# [Problem]
For the listing below, report all lines that hold the word "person".
(Given information Opens)
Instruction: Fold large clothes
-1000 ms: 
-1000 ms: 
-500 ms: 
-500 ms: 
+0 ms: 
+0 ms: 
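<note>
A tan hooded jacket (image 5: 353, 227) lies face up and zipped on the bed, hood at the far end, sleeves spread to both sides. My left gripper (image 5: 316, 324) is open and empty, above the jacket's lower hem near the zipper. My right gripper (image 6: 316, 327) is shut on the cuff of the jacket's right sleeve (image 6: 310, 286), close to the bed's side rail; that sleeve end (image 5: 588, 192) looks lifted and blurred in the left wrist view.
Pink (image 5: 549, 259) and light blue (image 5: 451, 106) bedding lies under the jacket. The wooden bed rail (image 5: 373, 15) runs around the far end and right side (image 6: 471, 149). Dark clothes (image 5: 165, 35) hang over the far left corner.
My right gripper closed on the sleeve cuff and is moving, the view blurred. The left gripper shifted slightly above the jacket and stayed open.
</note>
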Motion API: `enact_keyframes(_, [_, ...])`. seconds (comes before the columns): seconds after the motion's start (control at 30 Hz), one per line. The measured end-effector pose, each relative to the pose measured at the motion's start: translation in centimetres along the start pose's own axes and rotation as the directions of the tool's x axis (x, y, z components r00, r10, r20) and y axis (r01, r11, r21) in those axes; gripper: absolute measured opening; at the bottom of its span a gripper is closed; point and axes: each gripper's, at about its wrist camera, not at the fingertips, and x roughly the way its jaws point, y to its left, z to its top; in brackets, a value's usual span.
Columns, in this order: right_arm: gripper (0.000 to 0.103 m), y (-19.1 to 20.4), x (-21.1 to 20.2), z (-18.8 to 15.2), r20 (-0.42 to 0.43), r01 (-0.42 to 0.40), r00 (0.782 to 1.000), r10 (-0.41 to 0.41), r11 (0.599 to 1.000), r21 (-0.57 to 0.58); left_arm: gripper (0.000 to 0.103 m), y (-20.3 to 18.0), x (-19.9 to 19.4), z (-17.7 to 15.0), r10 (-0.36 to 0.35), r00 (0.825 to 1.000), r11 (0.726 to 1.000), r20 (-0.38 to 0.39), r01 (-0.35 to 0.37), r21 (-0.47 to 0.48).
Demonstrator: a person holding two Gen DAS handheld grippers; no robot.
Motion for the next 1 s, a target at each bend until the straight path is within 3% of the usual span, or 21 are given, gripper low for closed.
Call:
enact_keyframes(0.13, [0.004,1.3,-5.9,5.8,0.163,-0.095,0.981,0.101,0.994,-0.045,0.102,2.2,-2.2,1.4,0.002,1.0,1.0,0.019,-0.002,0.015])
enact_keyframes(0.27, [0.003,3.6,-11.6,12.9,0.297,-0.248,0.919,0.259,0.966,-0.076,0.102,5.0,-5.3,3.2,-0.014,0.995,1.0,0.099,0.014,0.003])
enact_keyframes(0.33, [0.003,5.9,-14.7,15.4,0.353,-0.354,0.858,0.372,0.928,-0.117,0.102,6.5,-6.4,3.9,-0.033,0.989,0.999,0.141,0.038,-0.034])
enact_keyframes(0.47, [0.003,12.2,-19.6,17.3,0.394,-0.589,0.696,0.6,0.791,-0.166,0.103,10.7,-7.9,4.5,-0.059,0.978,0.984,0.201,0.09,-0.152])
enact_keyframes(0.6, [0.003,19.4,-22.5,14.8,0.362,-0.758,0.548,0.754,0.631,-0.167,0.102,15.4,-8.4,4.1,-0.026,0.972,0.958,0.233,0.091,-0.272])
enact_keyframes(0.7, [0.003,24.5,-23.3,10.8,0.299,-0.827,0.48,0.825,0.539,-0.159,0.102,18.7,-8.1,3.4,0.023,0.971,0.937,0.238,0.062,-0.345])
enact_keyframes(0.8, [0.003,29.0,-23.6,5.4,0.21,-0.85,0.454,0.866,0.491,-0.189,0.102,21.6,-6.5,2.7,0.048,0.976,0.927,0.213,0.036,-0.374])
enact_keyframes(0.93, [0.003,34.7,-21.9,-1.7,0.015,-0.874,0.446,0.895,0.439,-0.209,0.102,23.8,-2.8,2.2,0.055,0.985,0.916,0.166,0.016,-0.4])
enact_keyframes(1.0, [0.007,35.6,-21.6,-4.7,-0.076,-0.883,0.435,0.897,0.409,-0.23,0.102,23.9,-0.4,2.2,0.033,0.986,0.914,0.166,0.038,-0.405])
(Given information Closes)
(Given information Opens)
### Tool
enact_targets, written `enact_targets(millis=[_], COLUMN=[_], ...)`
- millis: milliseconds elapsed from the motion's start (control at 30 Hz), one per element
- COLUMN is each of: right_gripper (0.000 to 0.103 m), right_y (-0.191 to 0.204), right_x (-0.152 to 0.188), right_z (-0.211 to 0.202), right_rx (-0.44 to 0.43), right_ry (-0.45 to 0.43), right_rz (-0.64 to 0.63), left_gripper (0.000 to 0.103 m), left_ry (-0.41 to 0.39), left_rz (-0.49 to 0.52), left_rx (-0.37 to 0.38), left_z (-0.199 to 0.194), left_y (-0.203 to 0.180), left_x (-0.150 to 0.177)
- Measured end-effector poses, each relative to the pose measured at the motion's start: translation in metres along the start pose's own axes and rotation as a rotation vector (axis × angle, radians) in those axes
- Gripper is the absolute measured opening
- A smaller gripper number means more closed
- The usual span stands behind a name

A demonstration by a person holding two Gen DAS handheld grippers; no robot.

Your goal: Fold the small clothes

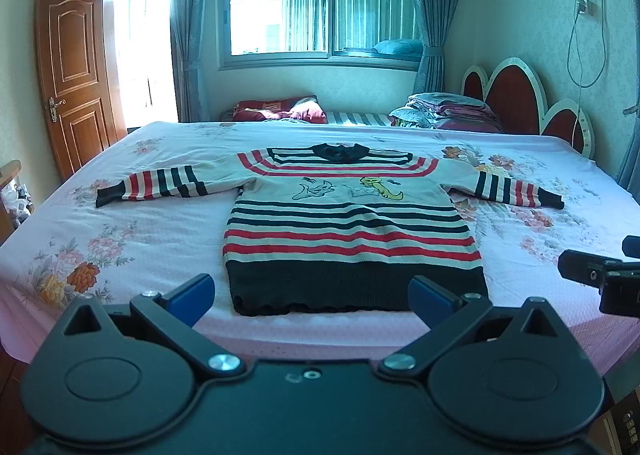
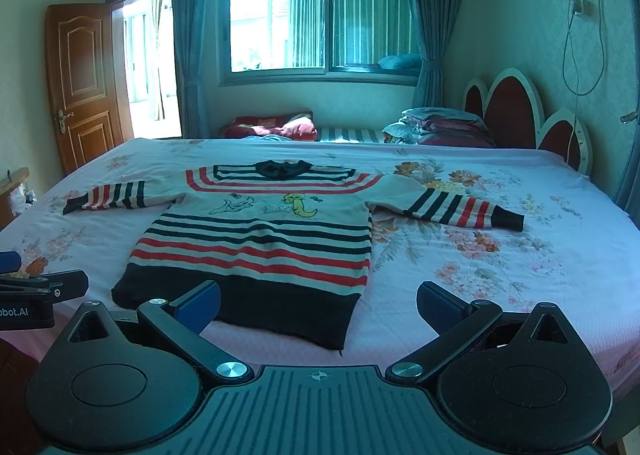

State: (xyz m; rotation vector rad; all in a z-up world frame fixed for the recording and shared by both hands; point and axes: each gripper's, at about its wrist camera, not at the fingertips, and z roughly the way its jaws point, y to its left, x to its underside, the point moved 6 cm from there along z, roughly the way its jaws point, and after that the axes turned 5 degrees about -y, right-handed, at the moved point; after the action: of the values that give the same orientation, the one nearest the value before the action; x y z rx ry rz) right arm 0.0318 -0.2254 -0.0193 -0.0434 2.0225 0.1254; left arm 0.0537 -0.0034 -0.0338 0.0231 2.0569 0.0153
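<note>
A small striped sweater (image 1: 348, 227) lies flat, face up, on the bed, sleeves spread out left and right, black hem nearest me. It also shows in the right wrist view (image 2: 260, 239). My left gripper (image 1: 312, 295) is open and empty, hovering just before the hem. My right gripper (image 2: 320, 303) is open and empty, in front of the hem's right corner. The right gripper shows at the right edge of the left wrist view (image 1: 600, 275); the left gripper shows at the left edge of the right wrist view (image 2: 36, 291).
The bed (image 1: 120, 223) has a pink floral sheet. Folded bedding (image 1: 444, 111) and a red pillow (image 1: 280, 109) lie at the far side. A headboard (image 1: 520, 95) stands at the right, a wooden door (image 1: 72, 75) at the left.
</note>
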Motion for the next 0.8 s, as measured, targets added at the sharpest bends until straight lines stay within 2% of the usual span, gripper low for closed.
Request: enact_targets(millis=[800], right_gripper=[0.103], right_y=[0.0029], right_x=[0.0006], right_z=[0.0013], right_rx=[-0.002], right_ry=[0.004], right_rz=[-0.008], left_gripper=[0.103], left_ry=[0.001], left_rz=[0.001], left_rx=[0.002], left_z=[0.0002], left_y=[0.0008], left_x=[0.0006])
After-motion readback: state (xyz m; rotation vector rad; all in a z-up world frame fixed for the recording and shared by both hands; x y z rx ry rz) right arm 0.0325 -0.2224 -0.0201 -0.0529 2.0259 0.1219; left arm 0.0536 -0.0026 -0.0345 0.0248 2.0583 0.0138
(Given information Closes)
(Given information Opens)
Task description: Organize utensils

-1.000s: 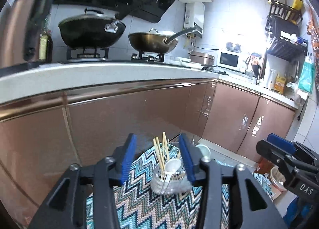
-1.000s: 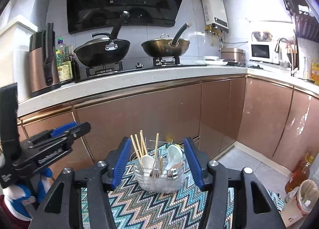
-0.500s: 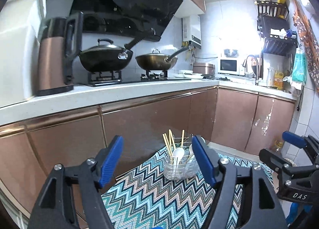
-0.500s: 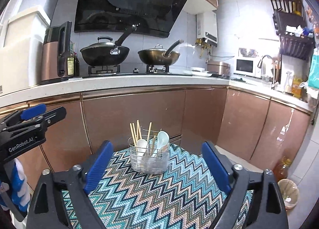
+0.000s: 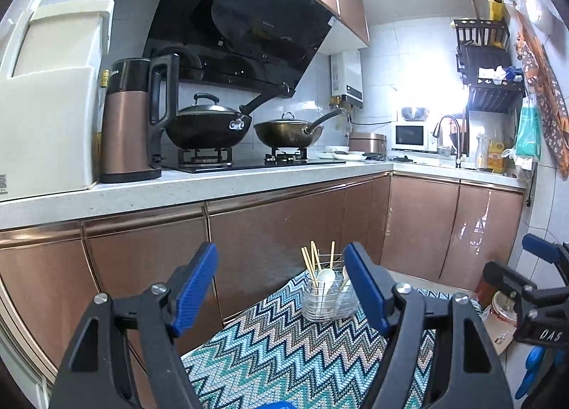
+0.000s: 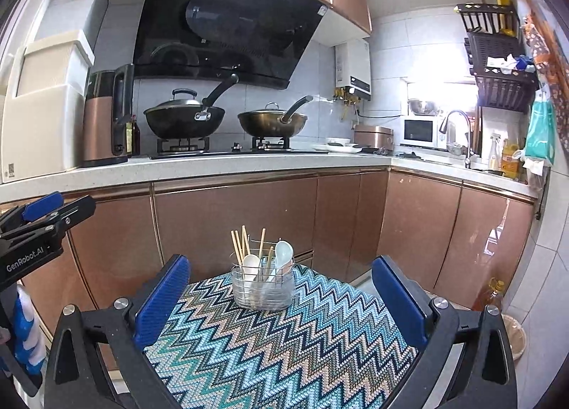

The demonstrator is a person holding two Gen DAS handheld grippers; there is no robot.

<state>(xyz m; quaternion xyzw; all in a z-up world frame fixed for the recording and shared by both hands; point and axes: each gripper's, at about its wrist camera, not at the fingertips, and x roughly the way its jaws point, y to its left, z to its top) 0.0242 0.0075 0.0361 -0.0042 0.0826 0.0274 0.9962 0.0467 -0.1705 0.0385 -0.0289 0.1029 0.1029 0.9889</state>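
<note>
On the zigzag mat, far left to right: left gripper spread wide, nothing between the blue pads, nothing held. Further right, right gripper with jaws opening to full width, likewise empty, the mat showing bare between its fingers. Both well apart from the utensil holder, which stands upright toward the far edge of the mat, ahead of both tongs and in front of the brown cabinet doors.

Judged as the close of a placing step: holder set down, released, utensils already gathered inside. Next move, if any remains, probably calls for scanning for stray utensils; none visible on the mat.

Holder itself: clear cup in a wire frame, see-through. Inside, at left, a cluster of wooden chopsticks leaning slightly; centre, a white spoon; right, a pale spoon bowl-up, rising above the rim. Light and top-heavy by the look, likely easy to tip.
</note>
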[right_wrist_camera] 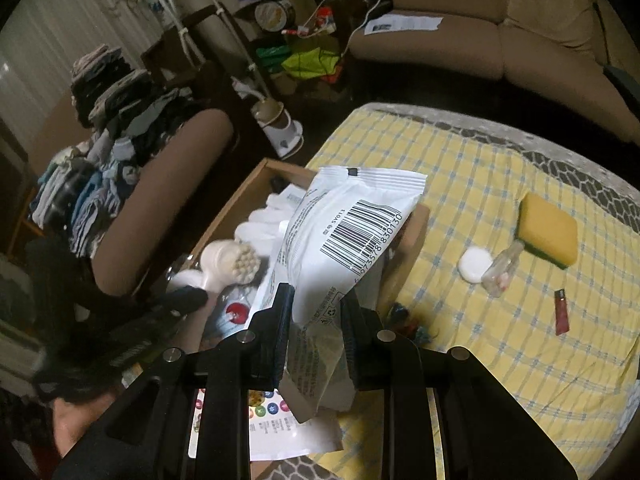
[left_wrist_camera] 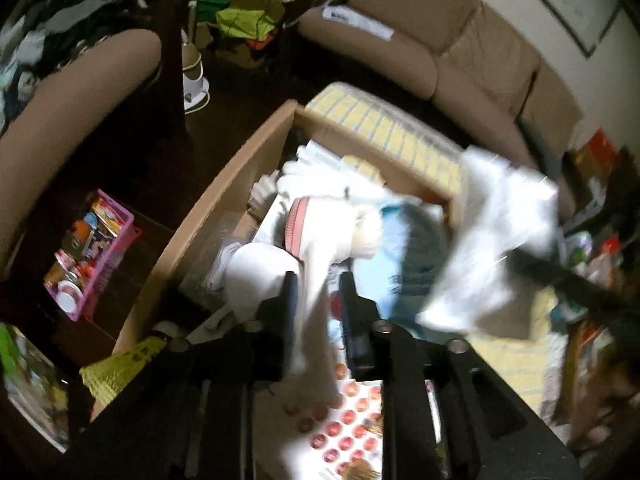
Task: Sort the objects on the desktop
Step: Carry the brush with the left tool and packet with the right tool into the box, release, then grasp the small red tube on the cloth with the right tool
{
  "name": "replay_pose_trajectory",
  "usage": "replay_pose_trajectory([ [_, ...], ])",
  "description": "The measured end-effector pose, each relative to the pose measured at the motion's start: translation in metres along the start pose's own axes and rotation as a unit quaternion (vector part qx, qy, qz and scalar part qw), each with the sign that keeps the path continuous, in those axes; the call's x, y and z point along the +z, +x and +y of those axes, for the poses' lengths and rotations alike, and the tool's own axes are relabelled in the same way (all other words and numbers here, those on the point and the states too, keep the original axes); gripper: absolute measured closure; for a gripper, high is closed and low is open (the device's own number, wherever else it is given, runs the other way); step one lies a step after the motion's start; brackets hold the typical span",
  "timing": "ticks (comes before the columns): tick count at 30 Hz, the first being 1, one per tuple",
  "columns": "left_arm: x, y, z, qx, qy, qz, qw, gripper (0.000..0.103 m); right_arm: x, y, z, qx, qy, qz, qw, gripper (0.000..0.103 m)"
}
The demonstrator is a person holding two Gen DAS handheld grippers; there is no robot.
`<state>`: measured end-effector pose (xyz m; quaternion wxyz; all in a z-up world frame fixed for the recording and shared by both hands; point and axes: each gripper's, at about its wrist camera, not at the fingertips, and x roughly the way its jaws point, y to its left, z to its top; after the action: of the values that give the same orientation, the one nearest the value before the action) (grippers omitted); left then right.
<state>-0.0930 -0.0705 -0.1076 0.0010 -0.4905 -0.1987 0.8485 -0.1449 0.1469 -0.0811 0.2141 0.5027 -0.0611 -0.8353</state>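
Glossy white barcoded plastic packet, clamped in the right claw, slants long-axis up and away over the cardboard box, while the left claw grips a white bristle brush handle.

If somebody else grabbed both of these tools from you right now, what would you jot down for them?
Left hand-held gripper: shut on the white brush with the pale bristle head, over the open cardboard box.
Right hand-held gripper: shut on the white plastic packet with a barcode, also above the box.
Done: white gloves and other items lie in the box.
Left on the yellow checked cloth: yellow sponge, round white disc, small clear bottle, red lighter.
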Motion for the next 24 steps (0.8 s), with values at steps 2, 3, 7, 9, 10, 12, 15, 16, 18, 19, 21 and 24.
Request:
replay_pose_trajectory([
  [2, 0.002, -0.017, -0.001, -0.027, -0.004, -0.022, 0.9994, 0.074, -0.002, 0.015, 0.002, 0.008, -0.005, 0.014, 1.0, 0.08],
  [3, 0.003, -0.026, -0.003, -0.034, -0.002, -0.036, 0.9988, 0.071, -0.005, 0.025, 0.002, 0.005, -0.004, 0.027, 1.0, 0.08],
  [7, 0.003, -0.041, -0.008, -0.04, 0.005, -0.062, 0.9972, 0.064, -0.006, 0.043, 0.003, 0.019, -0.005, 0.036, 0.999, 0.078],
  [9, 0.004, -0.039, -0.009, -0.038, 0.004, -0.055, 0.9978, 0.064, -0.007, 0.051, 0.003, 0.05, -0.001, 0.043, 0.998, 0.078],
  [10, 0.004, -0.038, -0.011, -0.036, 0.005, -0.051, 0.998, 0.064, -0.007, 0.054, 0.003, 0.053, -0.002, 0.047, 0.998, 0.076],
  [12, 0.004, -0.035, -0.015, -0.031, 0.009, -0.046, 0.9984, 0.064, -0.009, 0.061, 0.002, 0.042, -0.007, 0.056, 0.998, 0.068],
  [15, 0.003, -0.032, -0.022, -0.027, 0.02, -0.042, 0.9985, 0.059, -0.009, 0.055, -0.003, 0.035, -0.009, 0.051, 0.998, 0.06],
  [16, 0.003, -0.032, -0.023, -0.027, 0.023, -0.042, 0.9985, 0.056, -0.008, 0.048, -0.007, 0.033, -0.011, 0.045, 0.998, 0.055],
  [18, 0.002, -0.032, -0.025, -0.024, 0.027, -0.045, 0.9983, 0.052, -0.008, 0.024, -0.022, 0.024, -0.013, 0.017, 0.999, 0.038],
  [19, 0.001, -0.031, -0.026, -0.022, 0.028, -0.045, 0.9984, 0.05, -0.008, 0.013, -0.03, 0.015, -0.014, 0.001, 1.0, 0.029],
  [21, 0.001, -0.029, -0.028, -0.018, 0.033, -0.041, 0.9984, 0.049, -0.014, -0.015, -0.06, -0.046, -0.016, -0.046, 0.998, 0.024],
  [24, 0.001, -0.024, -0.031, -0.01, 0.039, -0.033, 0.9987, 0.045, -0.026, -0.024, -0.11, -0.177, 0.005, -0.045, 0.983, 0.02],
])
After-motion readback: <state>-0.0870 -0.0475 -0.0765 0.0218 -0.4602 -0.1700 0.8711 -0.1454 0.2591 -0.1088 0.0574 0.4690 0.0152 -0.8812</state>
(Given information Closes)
# [Response below]
Demonstrator: a person holding two Gen DAS handheld grippers; no robot.
A demonstration by a person holding two Gen DAS handheld grippers; no robot.
The demonstrator is a person holding two Gen DAS handheld grippers; there is no robot.
The demonstrator is a person holding two Gen DAS handheld grippers; there is no robot.

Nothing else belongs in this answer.